J&H: The hero here is World War I First Lieutenant Robert Lovett. He’s true leading man material, despite the fact that he is suffering from “hysterical blindness.” What is it about him that made your heart beat faster and what did you learn about this little-known condition while researching the book?

CT: Robert Lovett is, I think, a composite of the many young, Edwardian gentleman officers, whose intelligent and sensitive accounts of WWI I’ve read over the years. This so-called ‘Lost Generation’ were truly a class apart. They came almost exclusively from British private schools, and believed in the qualities taught by such institutions, such as courage, patriotism, selfless service, leadership and character, and signed up for active service with a desire to fight for the noble cause of “freedom,” expecting a heroic adventure. Read, for instance, Robert Graves’ Goodbye To All That, and Siegfried Sassoon’s Diary of An Infantry Officer. Like Robert Lovett in Beyond The Moon, they cared deeply for their men—in fact the welfare of the men under their command is usually their chief preoccupation—and their main fear was that they might fail to be brave, and let down the soldiers serving under them. I suppose it’s easy to idolize a generation in hindsight, but I honestly feel there was something special about this generation of young officers, whose accounts and diaries are full of poetry, drawings of the birds and animals they saw around them in the trenches, and poignant musings on life and the war.
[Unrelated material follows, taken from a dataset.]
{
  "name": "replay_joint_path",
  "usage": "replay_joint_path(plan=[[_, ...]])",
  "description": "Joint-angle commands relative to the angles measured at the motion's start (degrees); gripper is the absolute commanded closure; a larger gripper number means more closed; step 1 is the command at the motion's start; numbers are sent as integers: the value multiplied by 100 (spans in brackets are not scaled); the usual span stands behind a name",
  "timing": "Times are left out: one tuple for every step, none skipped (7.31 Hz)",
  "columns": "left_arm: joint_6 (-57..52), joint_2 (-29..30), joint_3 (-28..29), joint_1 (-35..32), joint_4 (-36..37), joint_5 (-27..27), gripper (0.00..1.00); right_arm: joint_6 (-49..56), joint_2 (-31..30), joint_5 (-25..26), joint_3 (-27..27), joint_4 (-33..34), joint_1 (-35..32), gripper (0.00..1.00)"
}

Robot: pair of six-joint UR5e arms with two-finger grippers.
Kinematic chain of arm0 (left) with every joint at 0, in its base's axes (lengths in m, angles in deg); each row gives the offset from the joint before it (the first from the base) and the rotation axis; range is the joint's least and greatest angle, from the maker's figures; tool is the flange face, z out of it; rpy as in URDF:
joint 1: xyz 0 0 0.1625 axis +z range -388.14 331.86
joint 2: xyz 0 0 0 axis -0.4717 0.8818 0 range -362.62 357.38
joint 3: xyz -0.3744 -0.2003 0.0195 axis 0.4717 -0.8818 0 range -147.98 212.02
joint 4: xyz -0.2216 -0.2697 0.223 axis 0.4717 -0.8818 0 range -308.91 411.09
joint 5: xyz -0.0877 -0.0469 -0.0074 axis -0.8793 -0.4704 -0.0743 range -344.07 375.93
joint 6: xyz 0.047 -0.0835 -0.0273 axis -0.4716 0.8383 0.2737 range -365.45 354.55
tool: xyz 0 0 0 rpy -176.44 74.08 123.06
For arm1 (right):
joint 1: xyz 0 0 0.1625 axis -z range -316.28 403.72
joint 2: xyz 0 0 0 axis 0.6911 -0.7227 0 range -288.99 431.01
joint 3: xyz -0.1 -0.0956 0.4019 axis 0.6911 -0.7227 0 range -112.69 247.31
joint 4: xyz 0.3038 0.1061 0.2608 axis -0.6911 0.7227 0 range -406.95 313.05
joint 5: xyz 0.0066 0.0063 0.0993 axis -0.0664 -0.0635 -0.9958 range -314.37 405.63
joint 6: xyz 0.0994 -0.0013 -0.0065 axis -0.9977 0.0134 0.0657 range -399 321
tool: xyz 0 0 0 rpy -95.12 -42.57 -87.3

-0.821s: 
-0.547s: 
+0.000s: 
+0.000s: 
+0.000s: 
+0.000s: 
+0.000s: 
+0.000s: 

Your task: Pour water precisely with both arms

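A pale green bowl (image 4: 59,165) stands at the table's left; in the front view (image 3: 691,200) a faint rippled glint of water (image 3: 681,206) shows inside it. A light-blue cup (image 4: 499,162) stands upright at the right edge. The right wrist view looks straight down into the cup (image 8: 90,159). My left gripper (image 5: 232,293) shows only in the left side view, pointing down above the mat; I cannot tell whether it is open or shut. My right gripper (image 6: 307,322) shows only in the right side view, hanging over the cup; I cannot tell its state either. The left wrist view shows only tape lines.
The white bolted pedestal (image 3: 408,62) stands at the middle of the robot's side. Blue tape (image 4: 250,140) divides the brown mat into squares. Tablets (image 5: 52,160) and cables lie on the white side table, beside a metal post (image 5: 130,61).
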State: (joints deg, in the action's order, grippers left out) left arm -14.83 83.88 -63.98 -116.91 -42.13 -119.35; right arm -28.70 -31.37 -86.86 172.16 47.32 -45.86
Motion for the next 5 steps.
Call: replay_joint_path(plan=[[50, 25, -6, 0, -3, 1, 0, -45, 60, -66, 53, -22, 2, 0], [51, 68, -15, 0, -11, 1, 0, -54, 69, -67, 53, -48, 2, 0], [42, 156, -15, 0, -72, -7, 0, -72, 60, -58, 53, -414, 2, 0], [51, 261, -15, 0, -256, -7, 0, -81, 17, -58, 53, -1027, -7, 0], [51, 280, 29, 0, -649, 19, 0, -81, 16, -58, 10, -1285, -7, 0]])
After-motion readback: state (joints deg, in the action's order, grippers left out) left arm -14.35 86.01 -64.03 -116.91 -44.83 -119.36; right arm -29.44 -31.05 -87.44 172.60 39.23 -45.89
And it’s incredible to think that a condition like hysterical blindness could exist, isn’t it? That one could be so mentally shocked by one’s experiences that one could be rendered blind. But the horrors of WWI, manifesting as shellshock, actually did cause this kind of mental injury. Not only blindness, but loss of the ability to speak, paralysis even. Of course one of the saddest things about WWI was that, at first, those suffering from shellshock were deemed to be shirkers and malingerers. That mindset eventually changed, thank goodness, albeit slowly. And now we are well aware of the prevalence of PTSD among those who go to war.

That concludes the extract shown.